The score by John Powell is as impeccable as Michael Giacciano’s from Rogue One, and Han Solo’s theme and the Star Wars theme are composed and even expanded in expected and unexpected ways itself from the movie maestro himself, John Williams.

Alden Ehrenreich is a charismatic blast of charm as Han Solo, who does bring to mind Ford’s iconic performance, complete with the arrogant wit/sarcasm; but brings an element of emotion and mystery not seen from Han Solo, before.

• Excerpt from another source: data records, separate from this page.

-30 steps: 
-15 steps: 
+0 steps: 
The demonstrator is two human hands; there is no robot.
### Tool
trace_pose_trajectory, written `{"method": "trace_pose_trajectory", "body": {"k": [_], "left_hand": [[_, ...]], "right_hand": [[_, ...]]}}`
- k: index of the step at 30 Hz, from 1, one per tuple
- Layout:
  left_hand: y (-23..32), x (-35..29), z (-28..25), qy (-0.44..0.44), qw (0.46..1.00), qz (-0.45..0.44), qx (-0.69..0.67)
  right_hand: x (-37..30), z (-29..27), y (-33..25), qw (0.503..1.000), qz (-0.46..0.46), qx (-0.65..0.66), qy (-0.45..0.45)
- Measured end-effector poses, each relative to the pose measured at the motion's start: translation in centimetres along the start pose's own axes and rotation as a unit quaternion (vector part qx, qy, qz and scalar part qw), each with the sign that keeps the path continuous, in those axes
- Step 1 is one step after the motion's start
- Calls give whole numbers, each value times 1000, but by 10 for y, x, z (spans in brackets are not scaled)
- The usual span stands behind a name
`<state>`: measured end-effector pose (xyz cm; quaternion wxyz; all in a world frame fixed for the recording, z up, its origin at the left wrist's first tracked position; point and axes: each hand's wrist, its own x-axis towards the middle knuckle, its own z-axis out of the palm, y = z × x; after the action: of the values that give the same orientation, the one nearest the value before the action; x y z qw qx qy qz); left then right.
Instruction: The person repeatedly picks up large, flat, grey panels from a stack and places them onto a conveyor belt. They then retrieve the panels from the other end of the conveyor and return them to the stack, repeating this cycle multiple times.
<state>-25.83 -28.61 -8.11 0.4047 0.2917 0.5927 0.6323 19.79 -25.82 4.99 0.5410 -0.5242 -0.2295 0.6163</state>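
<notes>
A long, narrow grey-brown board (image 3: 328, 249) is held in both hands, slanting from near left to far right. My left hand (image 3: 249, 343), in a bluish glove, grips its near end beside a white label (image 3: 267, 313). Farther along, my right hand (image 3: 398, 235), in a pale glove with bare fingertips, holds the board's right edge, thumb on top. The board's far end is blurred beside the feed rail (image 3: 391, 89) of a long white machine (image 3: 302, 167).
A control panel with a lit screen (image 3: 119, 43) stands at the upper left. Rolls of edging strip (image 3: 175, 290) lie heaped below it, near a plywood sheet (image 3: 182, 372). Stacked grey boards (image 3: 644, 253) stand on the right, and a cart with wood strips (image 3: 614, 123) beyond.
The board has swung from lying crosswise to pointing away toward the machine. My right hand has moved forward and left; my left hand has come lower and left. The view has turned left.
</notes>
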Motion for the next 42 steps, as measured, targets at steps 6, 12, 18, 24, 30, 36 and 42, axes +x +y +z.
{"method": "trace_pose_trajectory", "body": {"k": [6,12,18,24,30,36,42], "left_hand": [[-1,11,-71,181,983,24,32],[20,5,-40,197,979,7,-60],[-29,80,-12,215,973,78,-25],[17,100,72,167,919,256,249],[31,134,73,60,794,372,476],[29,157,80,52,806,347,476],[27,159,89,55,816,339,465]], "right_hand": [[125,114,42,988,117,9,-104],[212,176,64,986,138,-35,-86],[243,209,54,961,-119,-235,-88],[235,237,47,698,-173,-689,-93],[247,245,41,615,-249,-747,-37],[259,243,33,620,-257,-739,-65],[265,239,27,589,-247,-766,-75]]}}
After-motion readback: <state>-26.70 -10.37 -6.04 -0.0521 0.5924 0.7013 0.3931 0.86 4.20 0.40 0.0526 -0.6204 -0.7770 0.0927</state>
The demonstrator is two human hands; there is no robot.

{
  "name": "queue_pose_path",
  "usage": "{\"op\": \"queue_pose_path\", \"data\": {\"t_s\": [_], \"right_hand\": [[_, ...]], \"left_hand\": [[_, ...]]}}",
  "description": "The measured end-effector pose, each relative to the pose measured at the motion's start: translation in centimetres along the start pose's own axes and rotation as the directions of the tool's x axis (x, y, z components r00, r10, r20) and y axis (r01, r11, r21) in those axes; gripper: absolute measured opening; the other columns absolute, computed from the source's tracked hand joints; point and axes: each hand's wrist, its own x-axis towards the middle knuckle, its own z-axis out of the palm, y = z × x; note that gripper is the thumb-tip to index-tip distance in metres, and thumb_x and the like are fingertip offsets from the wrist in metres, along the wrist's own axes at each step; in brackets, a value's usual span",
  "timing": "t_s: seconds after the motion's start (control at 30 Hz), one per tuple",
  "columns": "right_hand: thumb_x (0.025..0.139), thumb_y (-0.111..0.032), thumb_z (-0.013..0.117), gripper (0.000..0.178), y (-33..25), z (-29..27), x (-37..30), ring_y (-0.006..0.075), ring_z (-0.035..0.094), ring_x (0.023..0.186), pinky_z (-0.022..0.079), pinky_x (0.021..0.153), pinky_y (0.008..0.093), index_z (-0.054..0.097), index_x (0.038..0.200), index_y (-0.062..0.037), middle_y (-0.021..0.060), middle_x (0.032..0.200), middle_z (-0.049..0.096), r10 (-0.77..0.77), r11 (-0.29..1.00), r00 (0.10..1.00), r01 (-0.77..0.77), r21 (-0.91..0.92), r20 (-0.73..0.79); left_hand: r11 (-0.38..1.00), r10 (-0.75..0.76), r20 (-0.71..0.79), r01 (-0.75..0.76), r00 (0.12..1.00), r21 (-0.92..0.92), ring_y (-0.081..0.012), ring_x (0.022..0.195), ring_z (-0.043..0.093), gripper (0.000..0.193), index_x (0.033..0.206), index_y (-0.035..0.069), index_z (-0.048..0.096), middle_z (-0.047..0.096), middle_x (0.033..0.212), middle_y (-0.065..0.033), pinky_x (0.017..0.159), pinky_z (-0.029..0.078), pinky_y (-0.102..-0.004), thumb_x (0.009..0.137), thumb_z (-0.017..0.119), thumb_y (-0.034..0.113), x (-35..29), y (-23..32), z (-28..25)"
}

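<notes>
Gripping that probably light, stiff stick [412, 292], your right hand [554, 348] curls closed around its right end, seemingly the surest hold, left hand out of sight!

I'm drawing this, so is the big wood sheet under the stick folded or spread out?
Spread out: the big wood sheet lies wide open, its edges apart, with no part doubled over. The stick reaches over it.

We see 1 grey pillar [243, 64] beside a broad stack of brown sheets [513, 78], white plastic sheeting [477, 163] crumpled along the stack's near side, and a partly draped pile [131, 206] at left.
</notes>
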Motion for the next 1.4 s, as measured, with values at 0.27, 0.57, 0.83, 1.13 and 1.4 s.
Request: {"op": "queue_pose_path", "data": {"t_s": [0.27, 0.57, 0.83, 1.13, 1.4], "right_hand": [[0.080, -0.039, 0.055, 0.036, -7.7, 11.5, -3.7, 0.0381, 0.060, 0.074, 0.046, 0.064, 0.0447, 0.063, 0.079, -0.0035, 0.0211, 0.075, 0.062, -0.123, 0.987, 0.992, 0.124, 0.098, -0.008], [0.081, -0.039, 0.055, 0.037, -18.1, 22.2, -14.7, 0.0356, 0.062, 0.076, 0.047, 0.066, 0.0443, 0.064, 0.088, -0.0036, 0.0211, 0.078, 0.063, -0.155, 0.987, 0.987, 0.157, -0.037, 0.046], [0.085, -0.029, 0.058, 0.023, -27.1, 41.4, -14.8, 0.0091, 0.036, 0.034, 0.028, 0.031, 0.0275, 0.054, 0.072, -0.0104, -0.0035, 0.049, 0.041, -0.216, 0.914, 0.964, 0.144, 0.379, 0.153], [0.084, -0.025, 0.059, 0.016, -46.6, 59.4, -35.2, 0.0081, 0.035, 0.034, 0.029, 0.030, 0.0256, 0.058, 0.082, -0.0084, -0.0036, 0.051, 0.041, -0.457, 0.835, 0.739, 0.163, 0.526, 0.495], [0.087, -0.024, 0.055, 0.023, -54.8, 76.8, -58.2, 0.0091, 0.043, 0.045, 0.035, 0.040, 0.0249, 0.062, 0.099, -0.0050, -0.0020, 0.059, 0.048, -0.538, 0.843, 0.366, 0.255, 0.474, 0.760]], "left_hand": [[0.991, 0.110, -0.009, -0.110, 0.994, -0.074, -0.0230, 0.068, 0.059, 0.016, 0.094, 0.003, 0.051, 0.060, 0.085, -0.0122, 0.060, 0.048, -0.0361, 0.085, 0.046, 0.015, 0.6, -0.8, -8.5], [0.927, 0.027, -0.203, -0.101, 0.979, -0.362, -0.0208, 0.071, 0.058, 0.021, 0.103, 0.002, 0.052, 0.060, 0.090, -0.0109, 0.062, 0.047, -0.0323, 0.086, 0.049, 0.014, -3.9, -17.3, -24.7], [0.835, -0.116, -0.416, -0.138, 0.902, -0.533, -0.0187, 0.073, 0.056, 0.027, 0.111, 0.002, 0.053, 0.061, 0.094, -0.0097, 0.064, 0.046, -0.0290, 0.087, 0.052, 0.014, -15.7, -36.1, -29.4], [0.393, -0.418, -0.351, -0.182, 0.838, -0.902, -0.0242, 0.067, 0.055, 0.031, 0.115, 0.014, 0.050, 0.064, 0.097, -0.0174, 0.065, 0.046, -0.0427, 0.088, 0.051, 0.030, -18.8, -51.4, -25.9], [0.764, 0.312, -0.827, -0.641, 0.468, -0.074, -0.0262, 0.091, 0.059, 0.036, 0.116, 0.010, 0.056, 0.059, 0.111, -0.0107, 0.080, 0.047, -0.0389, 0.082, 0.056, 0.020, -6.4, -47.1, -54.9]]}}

Which makes sense, because Solo is about Han’s formative years, and how exactly he got his name… 😉.
The rest of the cast, with Emilia Clarke as Han’s love Oi’ra, Paul Bethany as the gentemanly but sharply venomous villain Dryden Vos, the awesome Donald Glover as Lando Calrissian (who does the part amazing justice) and Woody Harrelson as the mentor Beckett (one of his best performances).

As a whole, Solo is a stronger and more exciting/engaging film than the Last Jedi, and I hope and truly want Ron Howard to direct Episode IX or find a way to co-direct with J.J. Abrams.

Viva La Star Wars! (or at least until the Star Wars fatigue sets in)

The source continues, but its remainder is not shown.